Roenicke knows Thornburg can handle different roles

Roenicke knows Thornburg can handle different roles

MILWAUKEE -- Has one-time Brewers top prospect Tyler Thornburg been held back by yo-yoing between roles? Manager Ron Roenicke doesn't believe so.

"I know some people say that, but the whole idea is to get to the Major Leagues," Roenicke said Thursday, a day after the Brewers removed Thornburg from the big league bullpen and sent him to Triple-A Colorado Springs' starting rotation.

"If you ask these guys, 'If you can get there quicker as a reliever than as a starter, what would you rather do?' [They answer,] 'I'd rather be a reliever.' They always want to get to the big leagues.

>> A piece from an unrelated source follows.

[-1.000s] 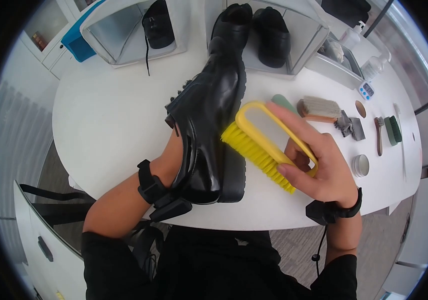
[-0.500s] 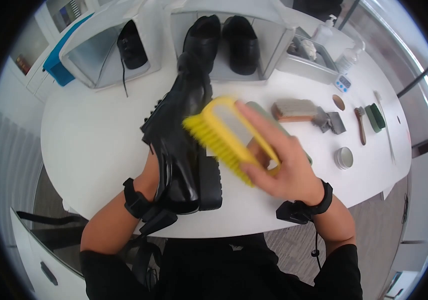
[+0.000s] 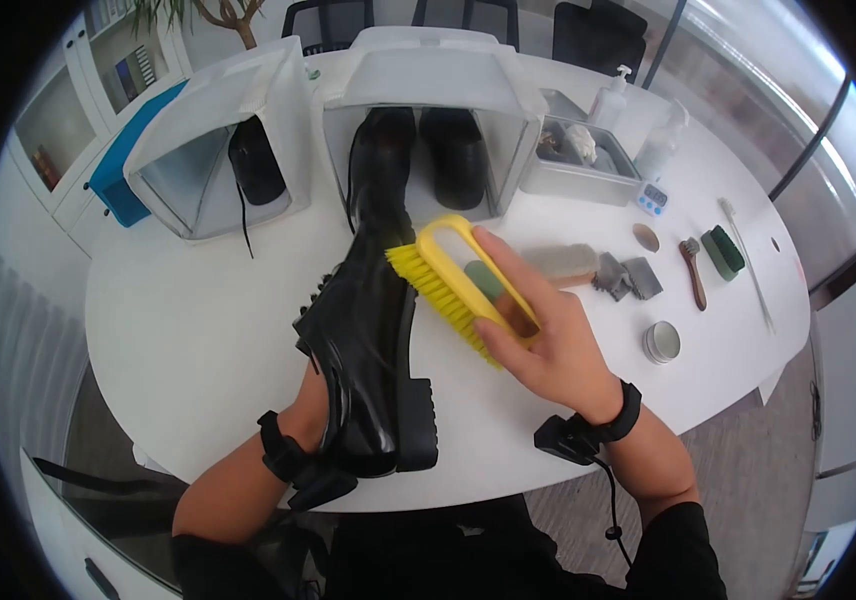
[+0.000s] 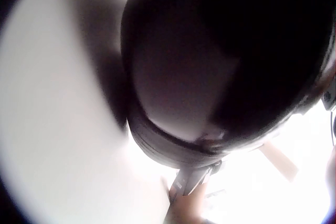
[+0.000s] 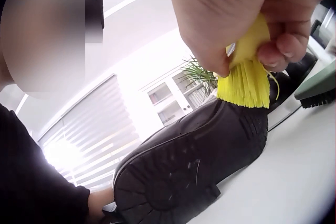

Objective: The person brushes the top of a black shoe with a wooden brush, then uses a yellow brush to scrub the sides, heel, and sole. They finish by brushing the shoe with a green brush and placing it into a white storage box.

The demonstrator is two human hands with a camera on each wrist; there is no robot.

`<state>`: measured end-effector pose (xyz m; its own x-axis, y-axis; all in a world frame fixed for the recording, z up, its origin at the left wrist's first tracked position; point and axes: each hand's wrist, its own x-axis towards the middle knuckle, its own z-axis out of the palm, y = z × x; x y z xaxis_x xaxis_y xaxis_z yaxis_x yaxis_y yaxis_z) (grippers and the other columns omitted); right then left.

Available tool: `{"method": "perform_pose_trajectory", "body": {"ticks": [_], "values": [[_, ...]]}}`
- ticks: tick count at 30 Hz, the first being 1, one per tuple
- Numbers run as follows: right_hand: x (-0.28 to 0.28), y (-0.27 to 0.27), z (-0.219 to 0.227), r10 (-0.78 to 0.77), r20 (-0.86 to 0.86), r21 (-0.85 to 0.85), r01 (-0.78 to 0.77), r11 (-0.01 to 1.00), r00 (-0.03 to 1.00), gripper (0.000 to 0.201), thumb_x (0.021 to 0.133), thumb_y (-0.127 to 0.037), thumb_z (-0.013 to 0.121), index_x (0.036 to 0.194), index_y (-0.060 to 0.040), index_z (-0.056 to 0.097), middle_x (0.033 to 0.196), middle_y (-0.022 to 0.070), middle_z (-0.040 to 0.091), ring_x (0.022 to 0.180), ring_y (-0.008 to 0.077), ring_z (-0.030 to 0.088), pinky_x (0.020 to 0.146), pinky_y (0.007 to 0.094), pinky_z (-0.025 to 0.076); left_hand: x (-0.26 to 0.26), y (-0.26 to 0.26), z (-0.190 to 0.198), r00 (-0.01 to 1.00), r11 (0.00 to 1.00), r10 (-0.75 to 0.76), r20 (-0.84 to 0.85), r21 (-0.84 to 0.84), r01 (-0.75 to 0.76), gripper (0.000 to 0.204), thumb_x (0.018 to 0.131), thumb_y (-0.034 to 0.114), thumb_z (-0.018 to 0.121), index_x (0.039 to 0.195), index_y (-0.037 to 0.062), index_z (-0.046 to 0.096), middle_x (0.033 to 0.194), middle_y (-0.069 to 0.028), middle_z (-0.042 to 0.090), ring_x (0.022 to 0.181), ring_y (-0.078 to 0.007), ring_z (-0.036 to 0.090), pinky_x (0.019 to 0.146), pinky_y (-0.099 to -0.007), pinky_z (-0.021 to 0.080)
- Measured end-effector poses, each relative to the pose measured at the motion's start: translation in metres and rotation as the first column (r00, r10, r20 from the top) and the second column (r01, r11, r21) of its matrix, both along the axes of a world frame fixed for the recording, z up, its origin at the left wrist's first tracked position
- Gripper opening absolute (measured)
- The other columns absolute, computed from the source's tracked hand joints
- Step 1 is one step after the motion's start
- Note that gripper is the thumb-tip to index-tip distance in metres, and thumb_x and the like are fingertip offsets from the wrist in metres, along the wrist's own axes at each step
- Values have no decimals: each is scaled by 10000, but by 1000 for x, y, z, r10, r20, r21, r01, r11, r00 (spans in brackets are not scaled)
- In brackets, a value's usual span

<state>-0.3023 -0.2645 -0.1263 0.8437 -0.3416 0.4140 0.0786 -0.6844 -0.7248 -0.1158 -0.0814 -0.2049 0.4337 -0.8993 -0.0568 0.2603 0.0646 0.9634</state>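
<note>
A glossy black lace-up shoe lies on its side along the near part of the white table, its chunky heel towards me and the sole facing right. My left wrist comes in at the shoe's left side; the hand itself is hidden by the shoe. My right hand grips a yellow scrub brush by its looped handle, thumb on the near side. Its yellow bristles meet the front part of the shoe in the right wrist view. Dark shoe leather fills most of the left wrist view.
Two white storage boxes stand behind, one with a pair of black shoes, the other with one shoe. To the right lie a wooden brush, a green brush, a small-headed brush, a round tin and a timer.
The yellow brush, in my right hand, has moved along the shoe from its middle towards the toe. The head view has tilted up, showing more of the far table.
</note>
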Motion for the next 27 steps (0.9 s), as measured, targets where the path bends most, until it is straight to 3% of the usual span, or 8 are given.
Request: {"method": "perform_pose_trajectory", "body": {"ticks": [2, 4, 7, 11, 14, 16, 22, 27], "values": [[-2, 6, 6, 4, -51, 35, -2, 999, 999, 782, 887, -48, 725, 1584, -178, 394, 1354, 164, 654, 721, 292, 687, 710, 315, 561, 0, 3, -4, 1000, 1000, -4, -7, 25, 4, 356, 1121, 268, 430, 1377, 31, 501, 1210, -87, 611, 1043, -178, 662, 905, -343, 594], [-3, 13, 9, 29, -88, 59, -24, 998, 996, 775, 884, -65, 750, 1575, -160, 413, 1360, 151, 653, 702, 277, 667, 707, 303, 552, 5, 3, -16, 938, 997, -65, -340, -53, 49, 341, 1116, 238, 441, 1383, 33, 493, 1210, -89, 608, 1023, -180, 665, 876, -344, 605], [0, 13, 6, 158, -58, 33, -156, 987, 986, 777, 888, -70, 758, 1578, -167, 413, 1337, 124, 662, 673, 205, 609, 691, 280, 532, 5, 4, -12, 901, 992, -113, -420, -100, 77, 330, 1114, 212, 440, 1386, 31, 488, 1207, -95, 608, 1023, -181, 663, 873, -340, 607], [4, -4, 0, -66, -60, 104, 72, 992, 996, 765, 903, -78, 749, 1582, -169, 409, 1216, 127, 695, 680, 161, 583, 697, 262, 531, 2, 4, -5, 921, 992, -121, -369, -67, 103, 332, 1116, 211, 430, 1388, 29, 487, 1208, -96, 607, 1035, -182, 658, 885, -342, 603], [0, 4, 4, -69, -91, 69, 76, 995, 993, 761, 903, -76, 747, 1580, -170, 412, 1284, 149, 675, 717, 187, 633, 728, 272, 545, 2, 3, -5, 930, 996, -93, -357, -22, 91, 338, 1115, 200, 432, 1402, 27, 473, 1217, -101, 601, 1054, -185, 650, 889, -344, 601], [2, 10, 4, -18, -50, 33, 19, 999, 999, 757, 902, -71, 744, 1577, -168, 415, 1347, 169, 655, 755, 214, 681, 754, 291, 561, 2, 3, -14, 997, 997, -56, -55, -54, 53, 341, 1111, 189, 442, 1412, 29, 458, 1223, -107, 591, 1051, -189, 646, 885, -347, 603], [6, 1, -2, -68, -44, 58, 70, 996, 997, 746, 911, -67, 730, 1577, -157, 407, 1360, 204, 640, 899, 267, 745, 843, 295, 579, 6, 2, -17, 912, 995, -97, -399, -30, 93, 360, 1116, 197, 434, 1437, 33, 436, 1262, -100, 578, 1054, -186, 633, 891, -338, 595], [2, 10, 0, -81, -59, 20, 82, 996, 995, 747, 917, -49, 716, 1584, -158, 398, 1311, 184, 671, 861, 231, 727, 815, 293, 578, 1, 2, -18, 967, 998, -57, -247, -19, 54, 368, 1127, 252, 402, 1429, 50, 459, 1248, -85, 589, 1061, -186, 637, 912, -344, 580]]}}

"It's not perfect for everybody. I started my whole career in the Minor Leagues, and the day I stepped in the big leagues I was a utility player. So what's the difference? It's trying to get there and trying to stay there. So the moving around, it's pitching. It's going out there and getting batters out. I don't care if it's one inning, three innings or six innings. It's the same thing."

Thornburg has pitched in all of those roles for the Brewers in the past four seasons, serving as a late-inning setup man, a long reliever and as a starter. He's 2-1 with a 2.37 ERA in 10 career starts and 4-1 with a 3.93 ERA in 49 relief appearances.

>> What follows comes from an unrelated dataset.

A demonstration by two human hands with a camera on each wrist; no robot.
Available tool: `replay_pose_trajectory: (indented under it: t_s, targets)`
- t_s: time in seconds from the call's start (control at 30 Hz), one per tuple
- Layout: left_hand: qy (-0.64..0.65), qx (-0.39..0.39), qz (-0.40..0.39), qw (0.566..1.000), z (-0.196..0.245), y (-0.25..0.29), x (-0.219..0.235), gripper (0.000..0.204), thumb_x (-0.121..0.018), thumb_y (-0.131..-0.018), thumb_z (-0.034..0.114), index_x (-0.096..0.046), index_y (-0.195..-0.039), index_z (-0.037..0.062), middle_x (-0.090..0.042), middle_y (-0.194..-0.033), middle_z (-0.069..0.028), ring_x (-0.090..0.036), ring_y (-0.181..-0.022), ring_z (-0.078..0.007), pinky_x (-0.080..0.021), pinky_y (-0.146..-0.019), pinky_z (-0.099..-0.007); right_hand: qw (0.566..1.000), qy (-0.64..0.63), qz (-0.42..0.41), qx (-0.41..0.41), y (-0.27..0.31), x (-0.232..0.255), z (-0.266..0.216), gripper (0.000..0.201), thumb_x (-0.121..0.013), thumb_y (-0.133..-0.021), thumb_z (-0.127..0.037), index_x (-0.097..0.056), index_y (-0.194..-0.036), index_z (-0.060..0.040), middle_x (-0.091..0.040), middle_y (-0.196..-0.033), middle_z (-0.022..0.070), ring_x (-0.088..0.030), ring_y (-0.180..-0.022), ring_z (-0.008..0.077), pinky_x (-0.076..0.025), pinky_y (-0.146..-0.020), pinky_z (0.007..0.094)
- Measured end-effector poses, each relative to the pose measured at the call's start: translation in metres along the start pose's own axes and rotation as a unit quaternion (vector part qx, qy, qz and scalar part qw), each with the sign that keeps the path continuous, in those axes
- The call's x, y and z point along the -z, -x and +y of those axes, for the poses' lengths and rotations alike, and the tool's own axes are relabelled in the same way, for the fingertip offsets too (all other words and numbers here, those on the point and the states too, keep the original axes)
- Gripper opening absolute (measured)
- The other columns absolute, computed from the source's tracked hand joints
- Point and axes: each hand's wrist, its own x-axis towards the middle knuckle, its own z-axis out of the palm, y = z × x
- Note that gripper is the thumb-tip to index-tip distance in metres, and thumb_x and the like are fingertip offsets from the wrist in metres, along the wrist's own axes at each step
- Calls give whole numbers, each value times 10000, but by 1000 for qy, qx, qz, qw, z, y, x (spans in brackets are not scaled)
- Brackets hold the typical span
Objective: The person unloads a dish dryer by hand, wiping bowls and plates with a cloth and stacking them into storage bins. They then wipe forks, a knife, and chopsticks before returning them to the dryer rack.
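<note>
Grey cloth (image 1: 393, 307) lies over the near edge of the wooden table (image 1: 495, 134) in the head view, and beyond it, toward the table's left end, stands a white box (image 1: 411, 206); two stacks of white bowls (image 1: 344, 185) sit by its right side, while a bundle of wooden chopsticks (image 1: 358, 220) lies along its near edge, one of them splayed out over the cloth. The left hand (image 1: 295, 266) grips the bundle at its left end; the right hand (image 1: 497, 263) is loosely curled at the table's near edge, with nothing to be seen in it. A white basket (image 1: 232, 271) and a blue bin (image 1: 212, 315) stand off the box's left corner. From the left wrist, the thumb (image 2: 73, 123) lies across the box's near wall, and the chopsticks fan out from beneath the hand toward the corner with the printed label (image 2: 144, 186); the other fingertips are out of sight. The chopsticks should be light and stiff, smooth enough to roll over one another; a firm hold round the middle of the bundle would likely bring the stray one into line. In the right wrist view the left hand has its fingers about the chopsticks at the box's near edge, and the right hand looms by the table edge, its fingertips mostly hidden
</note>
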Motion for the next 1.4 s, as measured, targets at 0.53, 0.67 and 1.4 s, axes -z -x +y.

But Thornburg, who missed most of last season with an elbow injury that did not require Tommy John surgery, was not effective in long relief to begin 2015, so the Brewers optioned him to the Minors on Wednesday and made him a starter.

"I think it's getting him straightened out," Roenicke said. "Hopefully nothing does happen. But somewhere along the line you figure something's going to go wrong with a starter, so it's nice to have a guy that we know has already done it in the Major Leagues."

In other Triple-A news Thursday, reliever Brandon Kintzler cleared waivers and was outrighted to Colorado Springs. The Brewers had designated him for assignment earlier this week.